Word of the Day: Sanguine

Word of the Day

Paul Schleifer

If you look in a regular dictionary, the first definition of sanguine that you are likely to find will be something like “cheerfully optimistic, hopeful, or confidence.” But if you look in the Oxford English Dictionary (a dictionary built upon historical and etymological principles), you won’t find that definition until you get down to definition #4. The first definition of sanguine in the OED is “Blood-red,” first documented in the Wyclif Bible, the Book of Ecclesiasticus 45:12: God gave to him an holy stole, with gold, and blue violet silk, and sanguine silk, the work woven, through the doom of the wise man, and through the truth of the adorned…” (https://www.biblegateway.com/passage/?search=Ecclesiasticus+45%3A10-12&version=WYC). The second OED definition is “Of or pertaining to blood; consisting of or containing blood,” though it says that this meaning is “rare” (and I am wondering if the editors of the OED are engaging in double entendre there). A “b” definition under number 2 is “Causing or delighting in bloodshed; bloody,” which seems gruesome today, particularly in light of the word’s meaning in modern parlance.

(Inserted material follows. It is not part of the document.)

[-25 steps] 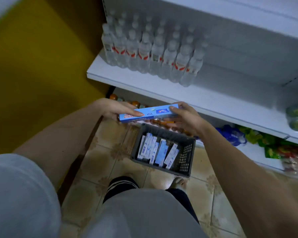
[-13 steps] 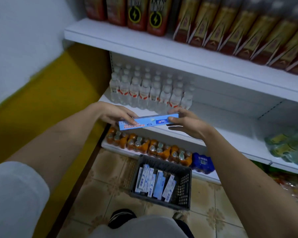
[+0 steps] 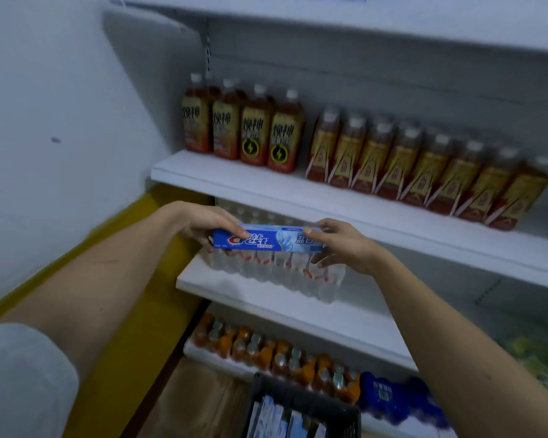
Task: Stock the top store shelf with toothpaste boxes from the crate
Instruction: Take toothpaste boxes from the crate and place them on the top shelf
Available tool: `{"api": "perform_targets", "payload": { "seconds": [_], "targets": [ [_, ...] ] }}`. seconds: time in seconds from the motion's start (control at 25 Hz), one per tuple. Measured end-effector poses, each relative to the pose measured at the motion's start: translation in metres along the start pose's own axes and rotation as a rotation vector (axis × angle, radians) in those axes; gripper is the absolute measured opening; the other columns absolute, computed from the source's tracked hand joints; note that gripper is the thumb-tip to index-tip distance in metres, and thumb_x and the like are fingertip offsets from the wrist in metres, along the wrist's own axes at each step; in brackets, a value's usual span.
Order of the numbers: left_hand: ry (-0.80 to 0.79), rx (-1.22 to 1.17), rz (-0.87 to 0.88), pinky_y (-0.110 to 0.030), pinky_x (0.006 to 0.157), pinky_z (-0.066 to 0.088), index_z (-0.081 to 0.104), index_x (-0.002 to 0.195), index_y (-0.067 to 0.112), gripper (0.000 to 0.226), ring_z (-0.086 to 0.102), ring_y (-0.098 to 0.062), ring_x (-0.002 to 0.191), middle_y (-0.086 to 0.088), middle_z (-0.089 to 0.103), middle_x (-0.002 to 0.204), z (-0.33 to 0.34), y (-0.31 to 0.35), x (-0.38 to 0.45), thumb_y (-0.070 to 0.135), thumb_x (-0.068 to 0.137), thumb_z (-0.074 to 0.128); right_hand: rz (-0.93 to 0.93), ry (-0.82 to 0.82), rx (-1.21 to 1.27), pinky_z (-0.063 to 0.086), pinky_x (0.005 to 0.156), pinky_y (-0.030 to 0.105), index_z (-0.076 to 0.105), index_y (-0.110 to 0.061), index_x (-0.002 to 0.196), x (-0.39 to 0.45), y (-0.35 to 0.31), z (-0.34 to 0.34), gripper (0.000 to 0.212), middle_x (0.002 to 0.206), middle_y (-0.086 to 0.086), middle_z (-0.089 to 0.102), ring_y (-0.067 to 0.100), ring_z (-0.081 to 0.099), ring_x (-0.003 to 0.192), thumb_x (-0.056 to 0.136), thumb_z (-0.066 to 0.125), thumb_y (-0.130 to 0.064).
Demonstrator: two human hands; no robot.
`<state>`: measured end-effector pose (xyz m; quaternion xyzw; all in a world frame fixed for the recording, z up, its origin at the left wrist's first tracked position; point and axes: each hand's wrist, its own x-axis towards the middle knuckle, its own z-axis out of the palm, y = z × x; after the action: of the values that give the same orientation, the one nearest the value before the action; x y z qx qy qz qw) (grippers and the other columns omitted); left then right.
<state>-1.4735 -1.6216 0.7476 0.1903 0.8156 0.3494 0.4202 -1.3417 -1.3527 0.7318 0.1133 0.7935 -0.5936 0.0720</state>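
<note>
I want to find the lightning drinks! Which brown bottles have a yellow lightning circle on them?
The two dark-label bottles at the front of the left group on the brown-drink shelf show it. The tall bottles with gold triangle labels to their right show none.

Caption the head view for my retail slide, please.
Both hands hold a blue toothpaste box level before stocked drink shelves, crate below.

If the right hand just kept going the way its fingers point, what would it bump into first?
The right hand points leftward along the toothpaste box it grips, so it would probably meet the left hand at the other end.
</note>
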Motion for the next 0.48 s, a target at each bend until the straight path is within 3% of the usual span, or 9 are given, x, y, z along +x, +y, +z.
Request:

The third definition of sanguine in the OED is longer: “In mediæval and later physiology: Belonging to that one of the four ‘complexions’ (see complexion n. 1) which was supposed to be characterized by the predominance of the blood over the other three humours, and indicated by a ruddy countenance and a courageous, hopeful, and amorous disposition” (http://www.oed.com.libproxy.clemson.edu/view/Entry/170657?rskey=ODpPOQ&result=1&isAdvanced=false#eid). So here we are getting into the medieval theory of the humors (a theory that actually predates Hippocrates), which was that the human body contains four fluids: blood, yellow bile, black bile, and phlegm. It’s more complicated than I want to get into, but suffice it to say that when a person has too much blood, compared to the other three, they will have a sanguine personality.

And thus we get to the fourth definition, the one which people usually are aware of.

On this date 130 years ago, the first meeting of the Football League took place.

Some background: football has been around for a very, very long time. It probably goes back at least to the Roman Empire. In England, it is likewise hard to say when and where it started. And for centuries the rules of the game were different depending upon where you played. Boys played the game at school, but each school, or schools in each area, had its own set of rules, and when the boys went on to university, they found chaos. In 1848, Cambridge University adopted a set of rules which many followed. But in the 1850s, the Sheffield Rules were created and used by clubs in northern England. Finally, eleven clubs got together to create a list of common rules in 1863, and the Football Association (FA) was born. Even with this association, clubs were responsible for creating their own schedules, which caused great inconsistency, particularly in revenue for the different clubs.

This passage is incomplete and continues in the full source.